Though most of the talk — organized by the people behind the Chicago–based podcast Bad at Sports as part of the show they have curated at apexart, "Don't Piss on Me and Tell Me it's Raining" covered Deitch's storied history, the dealer provided some hints about his plans for MoCA, as well. He confirmed that he'll present an exhibition of photography by Dennis Hopper to be called “Art Is Life,” a title that Hopper himself proposed. The choice, announced at a time when the celebrated actor and artist is severely ill, will no doubt please gallerist Tony Shafrazi, who represents Hopper and showed a large exhibition of his work at his eponymous Chelsea gallery last year. “I want to do shows that aren’t just for the professionals,” Deitch said. For the growing numbers of people closely following street art, a trip to this year’s Whitney Biennial may present “a language they can’t access,” he added.
McCormick led Deitch through his career, beginning with his arrival in mid-1970s New York as a young gallery assistant who wrote art reviews while trying to find a niche in the art world. “I was 22 years old, had no money, no position, nothing,” he said.

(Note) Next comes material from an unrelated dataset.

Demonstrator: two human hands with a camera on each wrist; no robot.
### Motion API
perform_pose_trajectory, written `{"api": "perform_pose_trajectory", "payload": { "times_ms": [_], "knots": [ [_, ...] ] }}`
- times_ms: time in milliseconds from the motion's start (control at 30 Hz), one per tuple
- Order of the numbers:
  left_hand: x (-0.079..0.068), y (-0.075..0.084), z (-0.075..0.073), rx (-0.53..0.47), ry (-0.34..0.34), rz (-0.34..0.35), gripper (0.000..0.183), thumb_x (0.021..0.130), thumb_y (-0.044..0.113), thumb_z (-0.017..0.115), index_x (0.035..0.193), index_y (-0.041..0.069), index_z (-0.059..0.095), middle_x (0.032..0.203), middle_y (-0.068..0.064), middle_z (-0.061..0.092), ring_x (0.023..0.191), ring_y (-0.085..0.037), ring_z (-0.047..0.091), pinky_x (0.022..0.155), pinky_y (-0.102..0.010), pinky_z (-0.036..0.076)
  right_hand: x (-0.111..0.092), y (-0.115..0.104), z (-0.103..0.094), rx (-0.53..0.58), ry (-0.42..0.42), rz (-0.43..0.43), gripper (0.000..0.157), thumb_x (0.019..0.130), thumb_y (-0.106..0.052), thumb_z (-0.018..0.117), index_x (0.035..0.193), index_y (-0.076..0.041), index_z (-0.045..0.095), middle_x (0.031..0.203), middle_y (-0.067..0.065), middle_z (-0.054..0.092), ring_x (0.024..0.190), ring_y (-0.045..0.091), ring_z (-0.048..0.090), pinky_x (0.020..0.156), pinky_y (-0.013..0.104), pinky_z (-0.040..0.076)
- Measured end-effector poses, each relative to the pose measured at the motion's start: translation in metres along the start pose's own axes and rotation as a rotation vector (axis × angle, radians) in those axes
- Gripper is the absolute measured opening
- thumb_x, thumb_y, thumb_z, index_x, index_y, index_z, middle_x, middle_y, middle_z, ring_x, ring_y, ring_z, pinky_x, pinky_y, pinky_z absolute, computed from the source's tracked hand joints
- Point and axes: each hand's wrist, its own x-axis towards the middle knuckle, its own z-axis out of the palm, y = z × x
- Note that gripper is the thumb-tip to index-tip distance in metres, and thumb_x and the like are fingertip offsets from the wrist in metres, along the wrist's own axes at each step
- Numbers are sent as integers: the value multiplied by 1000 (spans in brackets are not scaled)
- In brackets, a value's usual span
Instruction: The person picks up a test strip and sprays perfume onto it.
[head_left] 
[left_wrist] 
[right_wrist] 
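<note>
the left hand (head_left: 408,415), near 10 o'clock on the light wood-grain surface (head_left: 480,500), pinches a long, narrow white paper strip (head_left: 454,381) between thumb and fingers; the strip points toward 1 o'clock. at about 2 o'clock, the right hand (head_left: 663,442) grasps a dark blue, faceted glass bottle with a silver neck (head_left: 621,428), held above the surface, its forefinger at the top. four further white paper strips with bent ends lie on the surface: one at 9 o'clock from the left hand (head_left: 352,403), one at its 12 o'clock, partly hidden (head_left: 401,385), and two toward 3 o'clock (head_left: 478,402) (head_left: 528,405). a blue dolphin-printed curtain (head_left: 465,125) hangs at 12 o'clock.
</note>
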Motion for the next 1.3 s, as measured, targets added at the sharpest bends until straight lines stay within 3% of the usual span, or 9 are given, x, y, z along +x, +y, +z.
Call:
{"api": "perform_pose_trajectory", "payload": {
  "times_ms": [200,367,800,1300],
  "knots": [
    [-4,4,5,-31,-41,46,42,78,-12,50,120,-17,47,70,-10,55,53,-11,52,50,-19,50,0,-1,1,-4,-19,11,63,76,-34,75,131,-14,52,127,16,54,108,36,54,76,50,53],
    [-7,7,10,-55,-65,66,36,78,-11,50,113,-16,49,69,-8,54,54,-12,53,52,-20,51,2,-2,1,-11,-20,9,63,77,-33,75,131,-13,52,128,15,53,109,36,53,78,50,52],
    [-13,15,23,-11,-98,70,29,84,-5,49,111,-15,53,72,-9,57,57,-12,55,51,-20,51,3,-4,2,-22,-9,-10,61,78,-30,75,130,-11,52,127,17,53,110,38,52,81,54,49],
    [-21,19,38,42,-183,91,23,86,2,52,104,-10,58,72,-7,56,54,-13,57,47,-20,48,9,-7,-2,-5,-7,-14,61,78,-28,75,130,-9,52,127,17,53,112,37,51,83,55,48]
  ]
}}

He even worked as an artist for a while, staging his own art performance pieces, which involved instigating arguments among people on the street and then photographing the resulting melee. He cheerily added that one of the best spots for these interventions was "down by Wall Street, near the stock exchange."

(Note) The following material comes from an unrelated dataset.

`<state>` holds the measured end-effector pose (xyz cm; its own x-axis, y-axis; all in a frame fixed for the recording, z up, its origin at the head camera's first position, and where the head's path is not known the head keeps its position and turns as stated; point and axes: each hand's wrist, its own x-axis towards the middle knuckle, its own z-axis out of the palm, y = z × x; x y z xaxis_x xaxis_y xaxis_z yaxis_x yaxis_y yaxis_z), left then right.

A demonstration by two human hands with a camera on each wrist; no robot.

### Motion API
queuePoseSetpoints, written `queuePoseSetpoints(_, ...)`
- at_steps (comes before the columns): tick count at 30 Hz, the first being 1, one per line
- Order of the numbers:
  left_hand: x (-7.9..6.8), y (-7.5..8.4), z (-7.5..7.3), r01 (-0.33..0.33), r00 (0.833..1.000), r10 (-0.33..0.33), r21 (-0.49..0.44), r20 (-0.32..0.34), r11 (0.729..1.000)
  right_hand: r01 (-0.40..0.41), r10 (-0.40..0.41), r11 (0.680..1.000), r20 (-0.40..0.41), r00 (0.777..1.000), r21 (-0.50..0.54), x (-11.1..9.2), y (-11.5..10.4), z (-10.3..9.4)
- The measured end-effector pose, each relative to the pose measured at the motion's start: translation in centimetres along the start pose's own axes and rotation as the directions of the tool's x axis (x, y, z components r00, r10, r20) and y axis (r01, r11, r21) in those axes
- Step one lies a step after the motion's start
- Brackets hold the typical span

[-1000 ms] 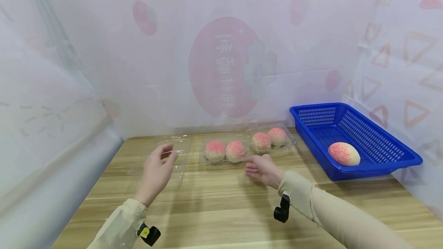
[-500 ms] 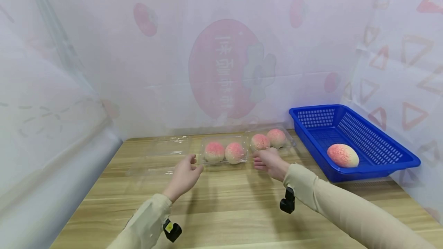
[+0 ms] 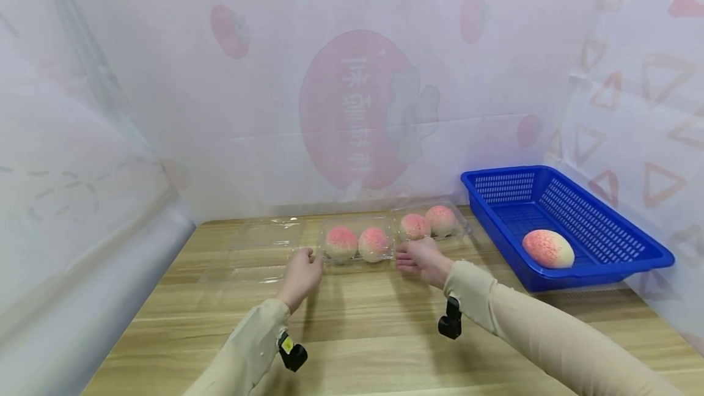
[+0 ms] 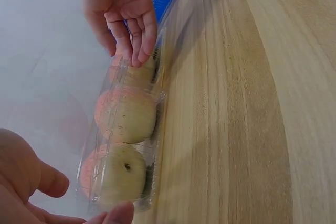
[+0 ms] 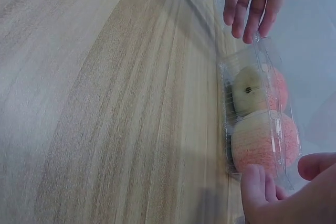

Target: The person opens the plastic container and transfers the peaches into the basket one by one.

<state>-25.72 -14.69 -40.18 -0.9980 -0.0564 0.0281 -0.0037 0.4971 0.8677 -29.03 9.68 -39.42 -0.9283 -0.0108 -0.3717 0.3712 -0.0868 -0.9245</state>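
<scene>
A clear plastic clamshell box point(image 3: 359, 222) holding two pink-and-cream peaches stands on the wooden table, its lid down over them. My left hand point(image 3: 300, 275) is at the box's left end, thumb and fingers apart. At the opposite end is my right hand point(image 3: 422, 260), its fingertips right at the side. In the right wrist view, the left hand's fairly straight fingers point(image 5: 251, 17) meet the box's end. One peach point(image 4: 123, 174) shows a dark spot in the left wrist view.
Behind my right hand sits a second clear box with two peaches point(image 3: 440, 220). A blue plastic basket point(image 3: 605, 212) at the right contains one peach point(image 3: 548, 248). An open, see-through plastic box point(image 3: 258, 249) lies at the left. A printed cloth wall point(image 3: 264, 157) closes off the back.
My left hand has moved right, from over the see-through box to the left end of the middle peach box. My right hand has shifted slightly at the other end.
</scene>
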Motion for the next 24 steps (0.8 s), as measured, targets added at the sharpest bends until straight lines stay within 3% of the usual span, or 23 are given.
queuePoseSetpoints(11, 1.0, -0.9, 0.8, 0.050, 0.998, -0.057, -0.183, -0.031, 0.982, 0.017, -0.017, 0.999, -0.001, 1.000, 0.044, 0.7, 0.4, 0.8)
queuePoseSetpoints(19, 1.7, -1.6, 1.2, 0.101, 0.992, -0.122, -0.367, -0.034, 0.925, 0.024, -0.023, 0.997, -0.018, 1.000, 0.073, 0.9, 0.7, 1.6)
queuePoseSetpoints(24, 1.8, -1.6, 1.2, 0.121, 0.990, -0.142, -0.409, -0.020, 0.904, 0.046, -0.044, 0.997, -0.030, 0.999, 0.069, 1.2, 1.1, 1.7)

“The art world’s a special place, where people who are serious are treated seriously,” Deitch said to explain his rise from such tenuous beginnings. “I have friends who try to make movies, and they’re treated like dirt.” When he went to organize his first show, in 1975, he noted that big names like Andy Warhol and Joseph Beuys happily signed on, joining young artists like Dennis Oppenheim, Laurie Anderson, and Scott Burton. “I remember my parents coming to the opening, and they were just astonished,” he said.
“You got your M.F.A. next, is that right?” McCormick asked, eliciting howls of laughter from the audience. “Well, an M.B.A.,” Deitch corrected him. “But an M.B.A and M.F.A. are interchangeable in today’s art world.” After finishing at Harvard Business School, he went to Citibank where he launched a service to advise wealthy clients on art purchases — an art/finance crossover that has become legend alongside Jeff Koons' commodities trading stint. “That’s one of the curses that I leave to the art world!" Deitch said. "I created the profession of professional art advisor.”
Another potential curse: letting artists borrow money against the value of their art. Christo was apparently the first artist to take Deitch up on the offer, gaining access to a credit line to finance his large installations. “This was my equivalent of how people work at Goldman Sachs for 10 years so that they can start their own hedge fund,” Deitch explained. “This was my opportunity to learn connoisseurship of modern and classic contemporary art, so I was equipped to do it on my own later.” He would open his own gallery, Deitch Projects, in 1996.
Deitch has played a starring role the art world's growth over the past three decades. He has served as Dakis Joannous private curator for a number of years, and reportedly first introduced art-collecting to the Mugrabi family, who now corner the Warhol market. Asked if he felt any ambivalence about his role in shaping this vertiginous stratum of art buying, he said, “In art, you question everything. For example, when you see the new work of Jeff Koons, you ask, ‘How good is that new work of Jeff's? Is it too much about the money, or is he still Jeff?’”
The art world is less open than it was in the 1970s, Deitch admitted, when he and Dan Flavin could go to the Locale bar after installing a show, run into Blinky Palermo, and be served dinner by the popular chef Julian Schnabel. He explained, “Now, when there is a Gagosian Gallery dinner, you’re only invited if you’re a billionaire, if you’re a world-famous artist, or if you’re extraordinarily good-looking.” There were some nervous chuckles in the audience. “It’s true,” he said soberly. “I’m not even exaggerating. That’s really what the deal is. It’s created a lot of resentment. There’s a lot of resentment against me, because I’m associated with some of that.”
So is going to MoCA a Damacus moment for Deitch? “My response is to go work in the public sector,” he said. “That’s my reaction against a lot of this whole structure.”
Correction: An earlier version of this article referred to Bad at Sports as a "curatorial collective."